Which emerging non-hydrocarbons sectors do you identify as having the most potential in terms of attracting foreign investors?
SHEIKH MESHAAL: We have completed a study with a renowned consulting firm to identify potential investment opportunities in various sectors in Kuwait and have identified 12, including infrastructure, storage and logistics, tourism and entertainment, environmental services, web and app development, air, maritime, rail and passenger transport, education and training, health care, and culture and media.
Our first Kuwait Investment Forum in 2016 attracted the attention of the global investment community, showcased our attributes and unleashed the potential of several investment opportunities with the full participation of our active local private sector. To build on this, we are working on improving the business climate to be more favourable for both domestic and foreign investors. In this regard, KDIPA heads the Permanent Committee for Streamlining Business Environment in Kuwait. We are identifying reform priorities and obstacles in collaboration with the private sector, and launched a series of public-private open dialogues to foster this initiative.
How can greater focus be encouraged in expanding the industrial manufacturing base?
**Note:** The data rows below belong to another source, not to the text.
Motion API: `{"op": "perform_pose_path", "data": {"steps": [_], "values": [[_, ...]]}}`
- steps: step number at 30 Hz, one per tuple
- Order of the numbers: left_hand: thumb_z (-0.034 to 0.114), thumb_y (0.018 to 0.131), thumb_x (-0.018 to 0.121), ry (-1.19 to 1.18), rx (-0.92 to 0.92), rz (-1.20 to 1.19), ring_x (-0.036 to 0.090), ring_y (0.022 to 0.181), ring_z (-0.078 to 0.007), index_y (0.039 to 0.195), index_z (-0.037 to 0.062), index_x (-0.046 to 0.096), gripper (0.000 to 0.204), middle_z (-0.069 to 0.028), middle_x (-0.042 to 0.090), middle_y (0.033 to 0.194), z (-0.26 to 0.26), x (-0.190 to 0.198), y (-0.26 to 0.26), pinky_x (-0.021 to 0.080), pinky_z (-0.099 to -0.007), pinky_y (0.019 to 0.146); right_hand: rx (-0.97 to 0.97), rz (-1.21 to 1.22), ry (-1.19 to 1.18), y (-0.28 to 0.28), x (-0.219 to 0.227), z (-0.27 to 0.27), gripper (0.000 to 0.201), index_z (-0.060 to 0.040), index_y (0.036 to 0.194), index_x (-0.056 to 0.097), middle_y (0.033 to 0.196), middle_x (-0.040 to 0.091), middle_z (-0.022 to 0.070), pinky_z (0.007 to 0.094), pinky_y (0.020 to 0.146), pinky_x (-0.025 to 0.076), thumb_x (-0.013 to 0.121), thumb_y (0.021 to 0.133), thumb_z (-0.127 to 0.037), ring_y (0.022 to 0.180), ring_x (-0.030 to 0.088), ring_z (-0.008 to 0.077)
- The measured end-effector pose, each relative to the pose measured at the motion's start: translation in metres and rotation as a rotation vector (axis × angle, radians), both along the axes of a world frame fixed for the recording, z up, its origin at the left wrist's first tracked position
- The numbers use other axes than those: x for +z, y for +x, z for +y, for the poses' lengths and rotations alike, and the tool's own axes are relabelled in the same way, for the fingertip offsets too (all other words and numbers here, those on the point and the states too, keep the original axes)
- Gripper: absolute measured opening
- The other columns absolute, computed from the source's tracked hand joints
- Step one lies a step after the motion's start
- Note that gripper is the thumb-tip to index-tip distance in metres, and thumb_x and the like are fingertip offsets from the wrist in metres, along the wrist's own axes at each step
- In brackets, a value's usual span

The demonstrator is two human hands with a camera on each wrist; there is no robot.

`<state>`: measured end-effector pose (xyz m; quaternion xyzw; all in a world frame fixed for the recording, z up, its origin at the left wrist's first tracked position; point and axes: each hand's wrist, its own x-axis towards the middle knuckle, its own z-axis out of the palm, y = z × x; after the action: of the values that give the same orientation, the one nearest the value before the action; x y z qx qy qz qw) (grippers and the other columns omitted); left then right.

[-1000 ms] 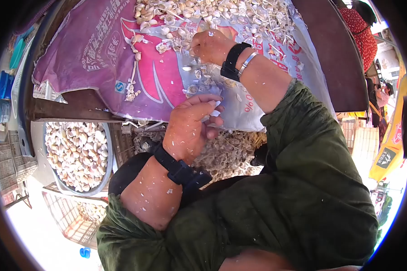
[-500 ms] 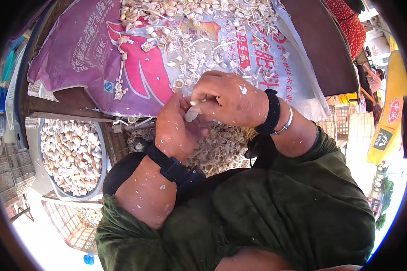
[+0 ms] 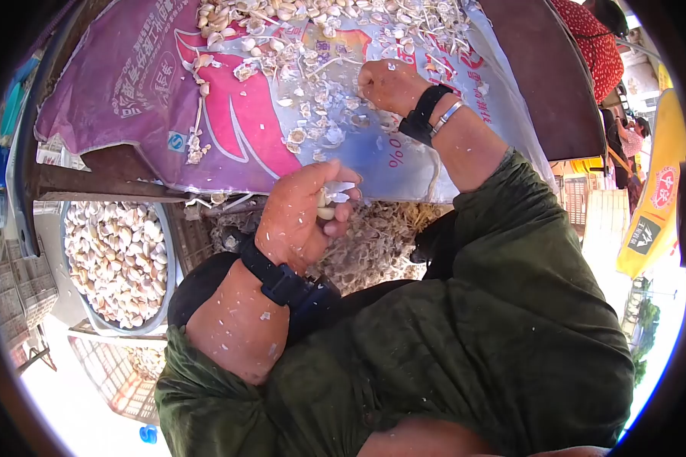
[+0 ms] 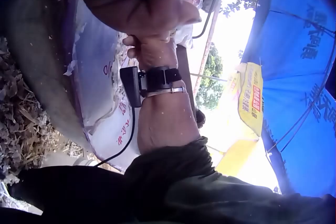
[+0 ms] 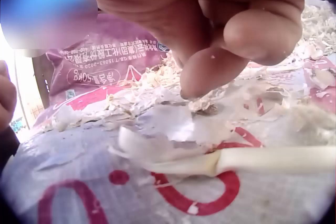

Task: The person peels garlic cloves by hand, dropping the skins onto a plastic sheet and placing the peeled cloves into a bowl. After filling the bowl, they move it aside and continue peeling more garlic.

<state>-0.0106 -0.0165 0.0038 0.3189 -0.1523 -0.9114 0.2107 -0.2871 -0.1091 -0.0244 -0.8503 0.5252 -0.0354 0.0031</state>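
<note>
My left hand, at the near edge of the printed sack, grips pale garlic cloves in its curled fingers, with a flap of white skin sticking out beside the thumb. Over the sack's middle, my right hand is curled with the knuckles up. The right wrist view has its fingertips low among loose garlic skins, nothing showing between them. A pale garlic stalk lies close below that hand. The left wrist view looks past the left palm to the right forearm.
A heap of garlic cloves covers the sack's far side. A round tub full of cloves stands at lower left, above a plastic crate. Dry husks are piled below the table edge. A person in red is at upper right.
The right hand came from the far side of the sack to the left hand, then moved back out over the sack. The left hand stays near the edge, cloves now visible in it.
</note>
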Motion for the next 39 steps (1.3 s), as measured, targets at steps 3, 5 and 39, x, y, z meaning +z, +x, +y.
{"op": "perform_pose_path", "data": {"steps": [3, 5, 39], "values": [[0.028, 0.098, 0.049, -0.019, 0.034, 0.002, 0.055, 0.062, -0.0121, 0.096, -0.0004, 0.057, 0.029, -0.0077, 0.059, 0.083, -0.002, 0.000, -0.001, 0.039, -0.0224, 0.046, -0.248, -0.054, 0.192, 0.018, 0.014, -0.003, 0.014, -0.0046, 0.090, 0.067, 0.084, 0.067, 0.0170, 0.0392, 0.071, 0.053, 0.059, 0.079, -0.009, 0.080, 0.066, 0.0346], [0.030, 0.099, 0.047, -0.024, 0.031, 0.003, 0.056, 0.064, -0.0135, 0.099, 0.0002, 0.057, 0.031, -0.0087, 0.060, 0.084, -0.002, -0.007, -0.003, 0.040, -0.0239, 0.047, -0.308, -0.094, 0.200, 0.021, 0.012, 0.000, 0.014, -0.0044, 0.089, 0.066, 0.085, 0.066, 0.0175, 0.0393, 0.071, 0.053, 0.059, 0.078, -0.008, 0.080, 0.065, 0.0353], [0.025, 0.098, 0.047, -0.077, 0.372, -0.070, 0.045, 0.054, -0.0123, 0.088, 0.0049, 0.055, 0.023, -0.0052, 0.053, 0.073, 0.001, 0.007, 0.020, 0.032, -0.0263, 0.046, -0.003, -0.241, 0.091, 0.041, 0.024, 0.102, 0.011, -0.0057, 0.091, 0.065, 0.089, 0.066, 0.0121, 0.0404, 0.076, 0.053, 0.063, 0.082, -0.011, 0.085, 0.065, 0.0319]]}}
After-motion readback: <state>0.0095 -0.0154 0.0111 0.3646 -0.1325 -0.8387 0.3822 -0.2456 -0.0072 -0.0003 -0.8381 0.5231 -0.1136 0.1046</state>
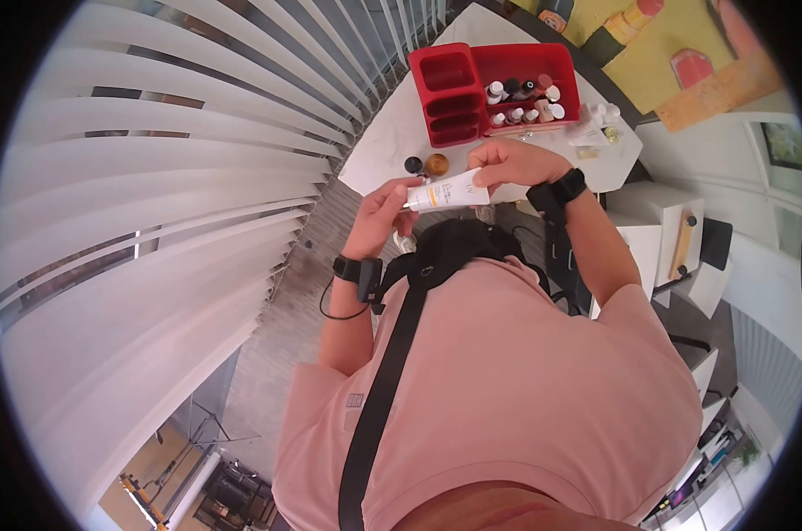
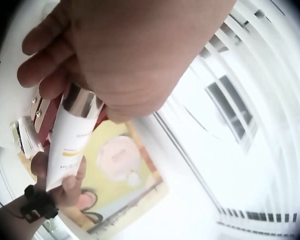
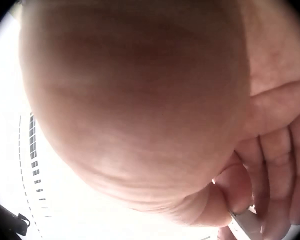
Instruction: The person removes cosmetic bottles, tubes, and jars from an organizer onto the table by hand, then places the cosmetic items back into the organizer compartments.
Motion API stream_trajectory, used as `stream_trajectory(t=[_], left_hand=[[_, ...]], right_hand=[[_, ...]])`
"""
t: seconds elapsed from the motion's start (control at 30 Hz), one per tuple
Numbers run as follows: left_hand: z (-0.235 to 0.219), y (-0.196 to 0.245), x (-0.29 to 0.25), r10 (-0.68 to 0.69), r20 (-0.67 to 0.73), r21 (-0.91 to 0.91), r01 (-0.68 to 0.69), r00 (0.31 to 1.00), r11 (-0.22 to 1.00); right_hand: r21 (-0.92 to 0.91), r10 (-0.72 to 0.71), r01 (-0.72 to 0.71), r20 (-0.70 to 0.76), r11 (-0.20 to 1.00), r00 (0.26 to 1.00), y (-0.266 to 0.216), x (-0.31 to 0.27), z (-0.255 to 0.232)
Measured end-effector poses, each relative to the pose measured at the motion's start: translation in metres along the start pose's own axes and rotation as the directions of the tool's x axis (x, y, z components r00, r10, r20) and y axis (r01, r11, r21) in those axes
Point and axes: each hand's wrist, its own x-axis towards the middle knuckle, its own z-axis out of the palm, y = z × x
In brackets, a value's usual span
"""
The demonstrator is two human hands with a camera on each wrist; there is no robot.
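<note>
Both hands hold a white tube (image 1: pixel 450 191) with a yellow-orange band and small print, level above the near edge of the table. The left hand (image 1: pixel 376 219) has its fingers and thumb round the capped end; in the left wrist view the cap (image 2: pixel 80 101) is shiny silver, partly covered by that hand (image 2: pixel 135 55). At the flat end, the right hand (image 1: pixel 523 166) pinches the tube between thumb and fingers. The right wrist view shows mostly the right palm (image 3: pixel 140 110), with a bit of the white tube (image 3: pixel 247 224) at the fingertips.
Beyond the hands, a red organizer (image 1: pixel 447 75) with small bottles stands on the white table (image 1: pixel 379 142). A dark round lid (image 1: pixel 412 165) and a gold-brown one (image 1: pixel 436 165) lie close by. White items (image 1: pixel 587 133) are at the right; vertical blinds (image 1: pixel 180 186) hang on the left.
</note>
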Motion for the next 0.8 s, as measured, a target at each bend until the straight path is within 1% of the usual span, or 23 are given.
stream_trajectory(t=[0.03, 0.1, 0.13, 0.17, 0.2, 0.27, 0.3, 0.37, 0.4, 0.47, 0.5, 0.57, 0.6, 0.67, 0.7, 0.77, 0.8], left_hand=[[0.001, 0.0, 0.0, -0.028, 0.034, 0.042, 0.026, 0.999, 0.999], [0.004, -0.007, 0.001, -0.029, 0.003, 0.019, 0.029, 1.0, 0.999], [0.005, -0.016, 0.001, -0.019, -0.022, -0.004, 0.019, 1.0, 1.0], [0.005, -0.024, 0.003, -0.011, -0.041, -0.024, 0.01, 0.999, 1.0], [0.004, -0.031, 0.004, -0.012, -0.042, -0.03, 0.011, 0.999, 0.999], [0.006, -0.036, 0.003, -0.035, -0.04, -0.066, 0.032, 0.999, 0.997], [0.007, -0.038, 0.004, -0.036, -0.045, -0.072, 0.033, 0.998, 0.997], [0.011, -0.039, 0.005, -0.045, 0.038, -0.039, 0.046, 0.998, 0.998], [0.014, -0.039, 0.006, -0.044, 0.03, -0.049, 0.046, 0.999, 0.998], [0.021, -0.036, 0.008, -0.056, 0.06, 0.017, 0.055, 0.997, 0.998], [0.02, -0.038, 0.009, -0.055, 0.054, 0.007, 0.054, 0.997, 0.998], [0.019, -0.043, 0.012, -0.031, 0.021, 0.118, 0.028, 0.999, 0.993], [0.015, -0.046, 0.013, -0.032, 0.016, 0.108, 0.03, 0.999, 0.994], [-0.002, -0.056, 0.015, -0.044, -0.062, 0.2, 0.056, 0.997, 0.978], [-0.011, -0.064, 0.018, -0.045, -0.066, 0.192, 0.057, 0.997, 0.98], [-0.029, -0.083, 0.024, -0.121, -0.15, 0.274, 0.159, 0.981, 0.949], [-0.036, -0.092, 0.026, -0.122, -0.151, 0.269, 0.16, 0.981, 0.95]], right_hand=[[0.02, -0.007, 0.008, -0.023, 1.0, 1.0, -0.002, 0.001, 0.0], [0.036, -0.011, 0.012, -0.042, 0.999, 0.999, -0.003, 0.004, 0.004], [0.04, -0.028, 0.035, -0.184, 0.999, 0.983, 0.0, 0.006, 0.009], [0.041, -0.044, 0.061, -0.33, 0.997, 0.943, 0.002, 0.007, 0.014], [0.041, -0.039, 0.055, -0.328, 0.998, 0.944, 0.004, 0.007, 0.02], [0.098, -0.014, 0.069, -0.483, 0.993, 0.875, 0.007, 0.008, 0.033], [0.098, -0.009, 0.064, -0.478, 0.993, 0.878, 0.01, 0.007, 0.038], [0.057, -0.015, 0.047, -0.477, 0.997, 0.879, 0.019, 0.003, 0.046], [0.055, -0.008, 0.038, -0.469, 0.998, 0.883, 0.024, 0.001, 0.046], [0.014, 0.032, -0.03, -0.539, 0.999, 0.842, 0.03, -0.005, 0.046], [0.011, 0.038, -0.038, -0.532, 0.999, 0.846, 0.031, -0.01, 0.046], [-0.118, -0.031, -0.044, -0.568, 0.992, 0.823, 0.028, -0.02, 0.046], [-0.119, -0.024, -0.053, -0.562, 0.991, 0.827, 0.03, -0.025, 0.043], [-0.287, -0.061, -0.146, -0.604, 0.947, 0.794, 0.034, -0.031, 0.036], [-0.289, -0.056, -0.152, -0.6, 0.945, 0.798, 0.038, -0.029, 0.035], [-0.44, -0.172, -0.145, -0.602, 0.886, 0.78, 0.052, -0.021, 0.031], [-0.441, -0.169, -0.148, -0.6, 0.885, 0.782, 0.059, -0.014, 0.03]])
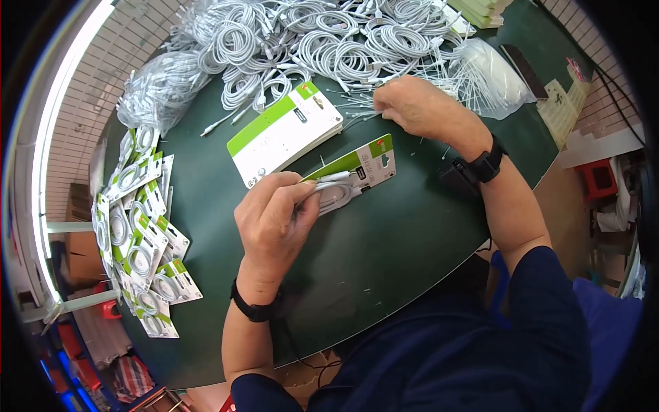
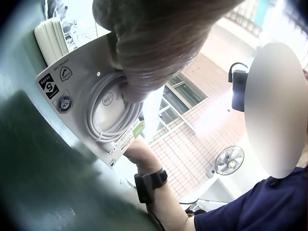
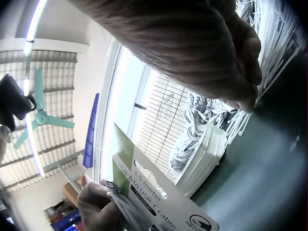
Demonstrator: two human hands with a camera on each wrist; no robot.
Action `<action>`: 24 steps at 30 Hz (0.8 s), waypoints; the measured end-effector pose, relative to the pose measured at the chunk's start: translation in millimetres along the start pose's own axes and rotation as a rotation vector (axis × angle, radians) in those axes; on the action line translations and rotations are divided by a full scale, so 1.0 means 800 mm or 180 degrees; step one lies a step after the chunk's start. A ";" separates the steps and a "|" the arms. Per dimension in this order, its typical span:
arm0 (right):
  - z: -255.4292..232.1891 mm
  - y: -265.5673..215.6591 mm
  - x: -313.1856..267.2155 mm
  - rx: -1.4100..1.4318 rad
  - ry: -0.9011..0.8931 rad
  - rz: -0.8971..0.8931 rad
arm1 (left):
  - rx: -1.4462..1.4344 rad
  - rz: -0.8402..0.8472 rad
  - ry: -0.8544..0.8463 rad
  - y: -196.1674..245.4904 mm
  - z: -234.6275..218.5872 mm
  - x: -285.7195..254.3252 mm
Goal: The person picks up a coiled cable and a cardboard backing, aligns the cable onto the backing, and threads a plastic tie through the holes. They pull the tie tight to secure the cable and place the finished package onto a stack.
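Observation:
My left hand grips a white and green backing card together with a coiled white USB cable, thumb pressed over the coil. In the left wrist view the card's printed face shows, with the cable loop lying against it. At the back right, my right hand bends its fingers down among thin white cable ties. Its fingertips pinch at the tie ends in the right wrist view. A stack of flat backing cards lies between the hands, farther back.
Coiled white cables heap along the table's back edge, beside a plastic bag of cables. Carded cables pile up at the left. A clear plastic bag and a dark flat object lie at the right on the green table.

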State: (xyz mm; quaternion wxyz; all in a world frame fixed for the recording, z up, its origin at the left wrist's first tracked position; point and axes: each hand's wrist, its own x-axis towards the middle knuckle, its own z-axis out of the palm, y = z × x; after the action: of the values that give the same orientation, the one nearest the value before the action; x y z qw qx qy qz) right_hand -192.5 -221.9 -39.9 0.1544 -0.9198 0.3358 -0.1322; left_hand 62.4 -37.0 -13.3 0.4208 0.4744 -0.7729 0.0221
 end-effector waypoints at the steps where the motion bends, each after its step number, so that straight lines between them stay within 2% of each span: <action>1: -0.003 -0.001 0.001 -0.0008 -0.0062 0.0030 | -0.0012 0.0004 -0.0014 0.001 0.000 0.000; 5: -0.010 -0.008 0.000 0.0028 -0.0069 0.0094 | -0.0058 0.0088 -0.0013 0.003 0.004 0.000; 14: -0.014 -0.014 0.002 0.0175 0.0324 -0.0276 | -0.0050 0.0187 -0.0025 0.007 0.006 0.000; 18: -0.018 -0.026 0.004 0.0367 0.0963 -0.0562 | -0.0087 0.0207 0.0037 0.010 0.007 -0.001; 23: -0.032 -0.051 0.007 0.1292 0.1653 -0.0269 | -0.0046 0.0393 0.0067 0.019 0.003 0.002; 24: -0.033 -0.057 0.006 0.1687 0.1542 -0.0117 | -0.0032 0.0410 0.0057 0.019 0.004 0.002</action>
State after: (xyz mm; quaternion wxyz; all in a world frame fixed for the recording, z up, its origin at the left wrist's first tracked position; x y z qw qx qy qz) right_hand -172.0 -196.9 1.9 0.3010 -0.7956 0.3000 -0.4317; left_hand 49.1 -31.0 -9.0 0.4279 0.4214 -0.7981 0.0495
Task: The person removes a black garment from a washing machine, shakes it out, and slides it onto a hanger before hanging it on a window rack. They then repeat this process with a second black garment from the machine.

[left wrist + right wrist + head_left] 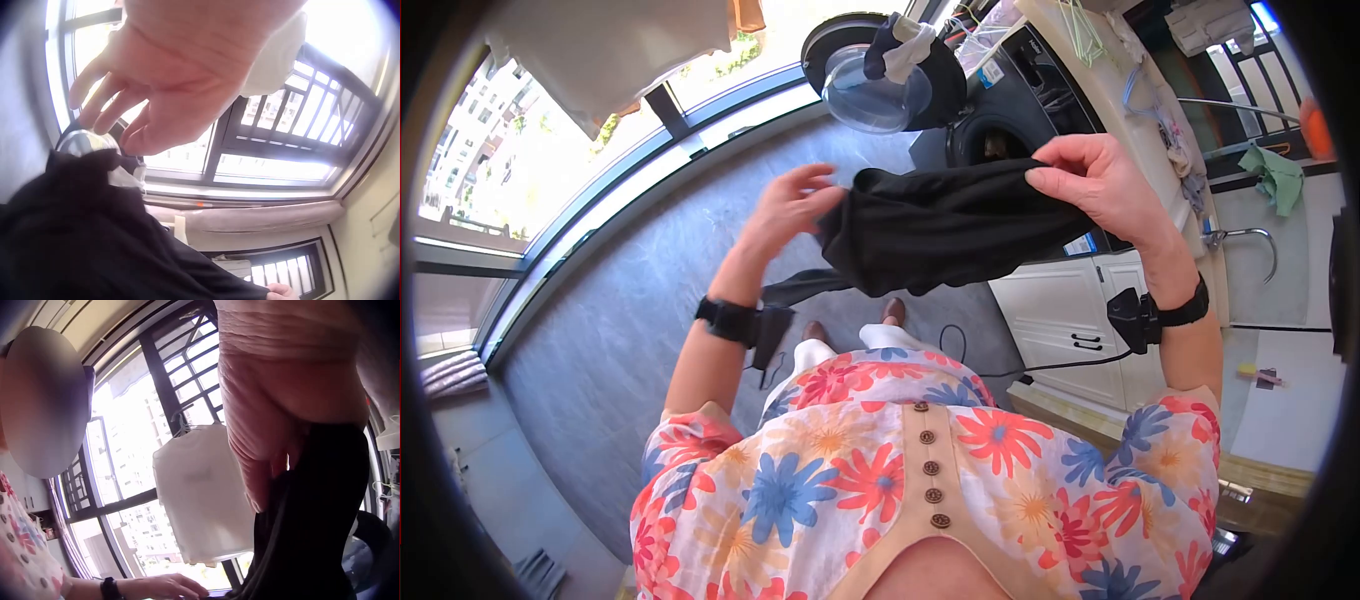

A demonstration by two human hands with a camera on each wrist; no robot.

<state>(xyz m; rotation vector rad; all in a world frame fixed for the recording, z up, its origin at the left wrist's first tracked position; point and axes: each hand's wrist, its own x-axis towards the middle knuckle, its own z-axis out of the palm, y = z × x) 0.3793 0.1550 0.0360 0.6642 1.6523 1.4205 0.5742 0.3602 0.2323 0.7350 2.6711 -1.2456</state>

SHEIKH MESHAAL: One of KDIPA’s key goals is to support the country’s economic diversification efforts, including raising the share of the manufacturing sector in GDP. There is a close relationship between our investment strategy and our country’s industrial and export development strategies. Through attracting foreign direct investment we play a key role in attaining the objectives of technology transfer, job creation and training for nationals, as well as supporting local content, which in turn links to our country’s science and technology policy. This is crucial given Kuwait’s international commitments, which we all need to observe in fulfilling the global Sustainable Development Goals 2015-30, especially in promoting sustainable industries, investing in scientific research and innovation, forging partnerships with multinational companies and creating competitive clusters in priority sectors through the integration of our local thriving small and medium-sized enterprises.